次に、資格取得に時間だけでなく費用もかかるSAP認定コンサルタント資格を取得することによるメリットを考えてみたいと思います。

SAP認定コンサルタント資格の取得によるメリットは、資格を取得したコンサルタント/SEの立場で考えてみると、個人のキャリアアップといえます。キャリアアップには、「転職時における有効性」と「学習の過程がもたらすスキルの向上」の双方から捉える必要があります。

まず前者ですが、SAP認定コンサルタント資格はSAPシステムに関する唯一公式の資格であり、転職時のレジュメ記載などでも有効です。

実例として、現在筆者が担当している海外法人でのSAP導入プロジェクトにおいて、現地でSAPコンサルタントの採用を実施した際のお話をしましょう。応募してきたコンサルタント/SEは全員がA4サイズのバインダーに、レジュメ以外にも、自身の保持するSAP認定資格の資格認定証、過去に参画したプロジェクトのクライアントからの推薦状などを入れて面接に臨んできました。もちろん採用する側も、応募者がSAP認定コンサルタント資格を保有しているからといって、SAPシステム導入を推進するための万全のスキル/経験を持っているとは考えません。ですが、少なくともSAPシステムの概要やベースとなる基礎知識を知っていて、SAPシステムの設定(カスタマイズ)がある程度できる人であることは判断できます。

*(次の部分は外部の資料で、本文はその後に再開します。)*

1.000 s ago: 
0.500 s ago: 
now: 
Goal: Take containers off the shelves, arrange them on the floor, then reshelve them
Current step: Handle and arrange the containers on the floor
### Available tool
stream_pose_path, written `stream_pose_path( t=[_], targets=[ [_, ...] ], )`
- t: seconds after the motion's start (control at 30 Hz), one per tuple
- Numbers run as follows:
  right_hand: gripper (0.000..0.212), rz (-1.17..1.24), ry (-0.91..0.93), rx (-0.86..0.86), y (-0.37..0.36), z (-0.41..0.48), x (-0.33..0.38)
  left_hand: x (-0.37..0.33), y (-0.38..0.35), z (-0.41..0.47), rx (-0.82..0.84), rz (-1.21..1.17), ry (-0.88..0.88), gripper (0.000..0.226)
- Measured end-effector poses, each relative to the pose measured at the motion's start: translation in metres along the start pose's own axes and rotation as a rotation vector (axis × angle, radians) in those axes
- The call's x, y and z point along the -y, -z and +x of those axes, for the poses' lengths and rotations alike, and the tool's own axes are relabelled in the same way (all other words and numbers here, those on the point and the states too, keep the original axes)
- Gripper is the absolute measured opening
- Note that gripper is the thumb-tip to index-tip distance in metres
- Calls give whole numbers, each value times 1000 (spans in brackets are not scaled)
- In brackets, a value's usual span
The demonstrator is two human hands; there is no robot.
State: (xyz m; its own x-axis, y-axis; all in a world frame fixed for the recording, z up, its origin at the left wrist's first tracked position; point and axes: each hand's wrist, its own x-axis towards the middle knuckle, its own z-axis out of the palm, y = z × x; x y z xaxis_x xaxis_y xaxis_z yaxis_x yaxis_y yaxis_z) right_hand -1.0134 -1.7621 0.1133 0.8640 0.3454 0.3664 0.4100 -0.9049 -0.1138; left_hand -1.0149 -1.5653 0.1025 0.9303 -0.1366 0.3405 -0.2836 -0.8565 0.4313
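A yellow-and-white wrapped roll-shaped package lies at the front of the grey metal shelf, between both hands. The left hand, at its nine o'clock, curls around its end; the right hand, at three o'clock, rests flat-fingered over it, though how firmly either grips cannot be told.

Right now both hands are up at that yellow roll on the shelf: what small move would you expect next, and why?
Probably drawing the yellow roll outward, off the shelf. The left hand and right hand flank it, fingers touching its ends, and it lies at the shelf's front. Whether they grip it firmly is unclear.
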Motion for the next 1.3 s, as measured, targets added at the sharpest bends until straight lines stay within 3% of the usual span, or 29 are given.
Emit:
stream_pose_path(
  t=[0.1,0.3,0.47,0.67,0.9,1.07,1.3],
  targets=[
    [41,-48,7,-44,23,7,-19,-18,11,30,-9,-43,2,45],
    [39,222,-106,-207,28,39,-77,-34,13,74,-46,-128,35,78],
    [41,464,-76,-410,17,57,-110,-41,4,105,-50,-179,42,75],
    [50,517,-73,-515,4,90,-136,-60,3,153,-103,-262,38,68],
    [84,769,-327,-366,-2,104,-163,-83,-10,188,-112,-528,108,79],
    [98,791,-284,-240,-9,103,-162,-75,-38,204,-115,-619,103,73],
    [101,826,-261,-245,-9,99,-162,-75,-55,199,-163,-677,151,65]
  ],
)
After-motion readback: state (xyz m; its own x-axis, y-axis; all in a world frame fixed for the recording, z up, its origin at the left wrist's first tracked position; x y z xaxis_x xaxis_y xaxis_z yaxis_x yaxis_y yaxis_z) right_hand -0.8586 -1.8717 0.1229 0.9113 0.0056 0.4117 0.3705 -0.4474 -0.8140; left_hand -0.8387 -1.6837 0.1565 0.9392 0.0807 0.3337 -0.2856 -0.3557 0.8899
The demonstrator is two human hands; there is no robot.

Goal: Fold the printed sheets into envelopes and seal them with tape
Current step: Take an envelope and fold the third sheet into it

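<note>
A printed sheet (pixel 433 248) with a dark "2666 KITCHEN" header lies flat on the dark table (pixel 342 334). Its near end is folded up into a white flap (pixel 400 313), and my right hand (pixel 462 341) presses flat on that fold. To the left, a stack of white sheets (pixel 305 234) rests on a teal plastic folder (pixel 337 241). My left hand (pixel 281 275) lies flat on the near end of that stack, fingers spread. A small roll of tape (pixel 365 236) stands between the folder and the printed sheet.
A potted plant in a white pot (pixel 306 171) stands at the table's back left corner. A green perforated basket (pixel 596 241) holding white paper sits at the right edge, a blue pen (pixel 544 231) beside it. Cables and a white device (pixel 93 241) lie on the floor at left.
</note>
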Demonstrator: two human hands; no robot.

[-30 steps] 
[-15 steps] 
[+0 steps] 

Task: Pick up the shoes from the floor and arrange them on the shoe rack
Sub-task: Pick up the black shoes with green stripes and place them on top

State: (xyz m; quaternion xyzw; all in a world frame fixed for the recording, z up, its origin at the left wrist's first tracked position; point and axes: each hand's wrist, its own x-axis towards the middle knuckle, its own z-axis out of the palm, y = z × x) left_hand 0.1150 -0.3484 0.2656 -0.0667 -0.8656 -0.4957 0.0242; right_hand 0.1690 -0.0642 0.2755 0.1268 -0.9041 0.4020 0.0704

一方、企業側にとっても、SAP認定コンサルタントを数多く従業員に抱えていることは、その企業の評価向上につながります。SAPジャパンのWebサイトに「パートナー別認定コンサルタント数」というページがあり、各SAP導入パートナー企業の資格認定数が多い順に表示されています。当然ながら、資格認定数の大小でSAP導入パートナー企業の実力のすべてをはかることはできませんが、SAPシステムの導入に力を入れていることや、導入を担当できるコンサルタントが多いことの証明にはなります。このため、SAP導入パートナー企業にとってみれば、SAP認定コンサルタント資格を有している応募者を積極的に採用したいのは事実です。

このようにして、プロジェクト単位でのパフォーマンス、そして企業としての実力の双方の観点から採用が決まっていくのです。

筆者が所属している日立コンサルティングでも、SAPコンサルタントの採用を積極的に行っていますが、やはりSAP認定コンサルタント資格を保持していることは、SAPコンサルタントとしての最低限の条件として考えています。つまり、SAP認定コンサルタント資格は個人のキャリアとして使えると考えてよいでしょう。